La gente me dice que “esto es normal” y que “esto pasa cuando los amigos se enamoran”. Pero yo no estaba preparada.


¡Éramos queer! ¡Se suponía que nos rehusaríamos al dominio del romance y el sexo! Por lo menos correríamos la una hacia la otra si hubiera un apocalipsis, e invitaríamos a quien tuviera que estar ahí, incluidos nuestros amantes (he tenido relaciones románticas y nunca pongo en duda su valor). Y después todos esperaríamos juntos a que el mundo se acabara, bailando y cortándonos el cabello, comeríamos helado y sentiríamos que de la nada estallaríamos de gratitud por nuestras amistades hermosas e improbables.


Pero Mirah no me elegiría a mí. Lo peor es que tendría que verla elegir a alguien más. Y aún peor era que no podía oponerme a su decisión porque nos habíamos prometido dejarnos cambiar.


No había ni un libro ni un pódcast ni una película que reflejase la historia que estaba viviendo. Me sentía totalmente sola ante una pérdida para la que no tenía palabras: la pérdida no solo de una persona, sino de una relación y de una vida que deseaba profundamente.


Estuve a nada de alejarme, como si todo hubiera sido un experimento y un error terrible. Pero no pude. Debajo de la herida causada porque ella había elegido a alguien más y por la vergüenza de haber llegado a depender de ella, no quería renunciar a una amistad radical. No quería renunciar a Mirah.

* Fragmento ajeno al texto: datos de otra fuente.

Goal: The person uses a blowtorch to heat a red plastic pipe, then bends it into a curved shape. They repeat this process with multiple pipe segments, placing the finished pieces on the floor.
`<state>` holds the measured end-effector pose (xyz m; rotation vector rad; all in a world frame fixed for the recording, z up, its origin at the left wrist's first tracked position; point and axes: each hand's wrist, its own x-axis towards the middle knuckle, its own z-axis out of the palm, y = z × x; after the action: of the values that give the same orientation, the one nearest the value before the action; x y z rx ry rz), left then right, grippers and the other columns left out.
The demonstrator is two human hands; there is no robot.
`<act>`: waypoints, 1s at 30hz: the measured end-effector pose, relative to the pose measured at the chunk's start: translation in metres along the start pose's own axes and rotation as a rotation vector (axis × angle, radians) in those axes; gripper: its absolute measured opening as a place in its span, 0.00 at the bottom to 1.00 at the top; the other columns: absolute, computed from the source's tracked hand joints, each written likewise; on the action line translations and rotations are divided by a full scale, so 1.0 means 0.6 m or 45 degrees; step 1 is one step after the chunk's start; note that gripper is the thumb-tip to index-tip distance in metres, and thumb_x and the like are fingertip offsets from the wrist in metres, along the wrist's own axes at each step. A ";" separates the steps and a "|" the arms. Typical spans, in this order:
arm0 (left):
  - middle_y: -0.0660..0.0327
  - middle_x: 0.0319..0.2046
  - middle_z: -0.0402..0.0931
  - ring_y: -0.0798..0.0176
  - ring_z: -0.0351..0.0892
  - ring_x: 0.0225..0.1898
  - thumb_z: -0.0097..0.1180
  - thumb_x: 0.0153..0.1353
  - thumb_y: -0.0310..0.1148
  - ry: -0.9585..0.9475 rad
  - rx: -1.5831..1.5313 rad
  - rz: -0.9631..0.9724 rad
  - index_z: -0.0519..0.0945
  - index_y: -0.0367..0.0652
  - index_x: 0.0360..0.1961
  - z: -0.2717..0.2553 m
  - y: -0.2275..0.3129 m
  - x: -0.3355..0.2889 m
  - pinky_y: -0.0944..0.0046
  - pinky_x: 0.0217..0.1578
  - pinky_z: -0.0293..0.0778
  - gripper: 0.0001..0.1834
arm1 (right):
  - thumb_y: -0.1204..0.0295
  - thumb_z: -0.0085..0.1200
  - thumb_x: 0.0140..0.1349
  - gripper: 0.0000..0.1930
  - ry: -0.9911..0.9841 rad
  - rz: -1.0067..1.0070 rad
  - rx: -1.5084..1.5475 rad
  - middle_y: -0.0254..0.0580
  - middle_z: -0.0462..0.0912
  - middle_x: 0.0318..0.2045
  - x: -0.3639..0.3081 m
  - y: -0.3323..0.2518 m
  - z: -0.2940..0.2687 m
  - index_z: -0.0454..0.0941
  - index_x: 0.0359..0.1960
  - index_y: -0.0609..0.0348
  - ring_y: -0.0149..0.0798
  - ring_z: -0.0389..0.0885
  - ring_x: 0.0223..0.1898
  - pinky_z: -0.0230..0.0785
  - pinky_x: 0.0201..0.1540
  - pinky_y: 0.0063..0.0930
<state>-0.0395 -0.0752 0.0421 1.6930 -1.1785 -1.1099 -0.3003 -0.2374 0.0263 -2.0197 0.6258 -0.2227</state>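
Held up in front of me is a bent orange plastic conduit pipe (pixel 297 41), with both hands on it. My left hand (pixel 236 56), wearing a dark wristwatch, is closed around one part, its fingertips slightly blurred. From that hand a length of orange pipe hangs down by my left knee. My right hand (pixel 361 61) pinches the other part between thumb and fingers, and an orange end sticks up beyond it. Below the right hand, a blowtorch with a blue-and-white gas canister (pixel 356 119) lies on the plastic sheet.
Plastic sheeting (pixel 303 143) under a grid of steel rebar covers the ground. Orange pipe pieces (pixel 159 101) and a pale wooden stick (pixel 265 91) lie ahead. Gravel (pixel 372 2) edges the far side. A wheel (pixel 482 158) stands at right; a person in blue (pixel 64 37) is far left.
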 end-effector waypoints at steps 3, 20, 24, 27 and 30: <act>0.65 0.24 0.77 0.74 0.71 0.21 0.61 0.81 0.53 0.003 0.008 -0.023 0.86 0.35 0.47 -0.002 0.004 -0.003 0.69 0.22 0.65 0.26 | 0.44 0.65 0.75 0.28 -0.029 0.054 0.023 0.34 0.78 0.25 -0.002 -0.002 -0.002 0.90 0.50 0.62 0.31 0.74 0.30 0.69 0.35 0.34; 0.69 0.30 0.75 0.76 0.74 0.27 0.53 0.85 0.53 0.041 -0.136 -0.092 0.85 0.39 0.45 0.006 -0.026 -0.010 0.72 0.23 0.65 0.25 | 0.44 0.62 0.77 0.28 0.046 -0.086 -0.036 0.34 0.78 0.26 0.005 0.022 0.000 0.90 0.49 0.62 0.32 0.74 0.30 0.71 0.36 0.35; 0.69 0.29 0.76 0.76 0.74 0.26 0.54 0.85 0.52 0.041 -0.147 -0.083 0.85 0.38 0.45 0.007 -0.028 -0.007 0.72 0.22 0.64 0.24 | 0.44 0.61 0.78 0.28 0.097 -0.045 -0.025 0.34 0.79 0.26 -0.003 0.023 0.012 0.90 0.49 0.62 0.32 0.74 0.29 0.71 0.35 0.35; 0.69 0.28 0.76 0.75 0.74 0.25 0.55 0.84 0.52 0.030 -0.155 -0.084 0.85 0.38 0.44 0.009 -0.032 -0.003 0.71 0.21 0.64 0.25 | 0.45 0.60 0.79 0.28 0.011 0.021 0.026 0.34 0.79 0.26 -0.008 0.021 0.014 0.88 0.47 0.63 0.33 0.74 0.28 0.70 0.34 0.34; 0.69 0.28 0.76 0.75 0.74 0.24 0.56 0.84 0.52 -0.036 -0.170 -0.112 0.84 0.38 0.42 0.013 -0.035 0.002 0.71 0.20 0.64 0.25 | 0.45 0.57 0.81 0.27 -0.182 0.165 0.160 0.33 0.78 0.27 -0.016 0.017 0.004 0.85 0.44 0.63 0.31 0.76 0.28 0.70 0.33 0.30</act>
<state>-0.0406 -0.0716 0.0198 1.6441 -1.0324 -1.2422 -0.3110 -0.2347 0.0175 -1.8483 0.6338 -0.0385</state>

Tendría que menospreciarla diciéndole que “se rindió y aceptó el estilo de vida que habíamos aborrecido”. O me menospreciaría diciendo que mis sueños son imposibles y que espero demasiado. Pero ninguna de esas dos opciones parecía la correcta.


Unas semana después de nuestra conversación sobre el apocalipsis, Mirah y yo fuimos juntas a una fiesta y ella me dijo algo al oído: “Te puse como mi contacto de emergencia”, me dijo. “En la parte donde preguntan por la relación con la persona, escribí: ‘Familia’”.


En ese momento, bajo las luces tenues, tuve el mismo sentimiento feliz que llega cada vez que me elige, y supe que tampoco ella quiere perderme. Pero algo había cambiado, y no sonreí. Esta vez, fui yo quien se quedó rígida viendo hacia delante… porque no era suficiente. Estaba callada, preguntándome cuál era la situación, y me di cuenta —no con alivio, sino con claridad— de que ninguna de las dos sabe cómo hacer esto.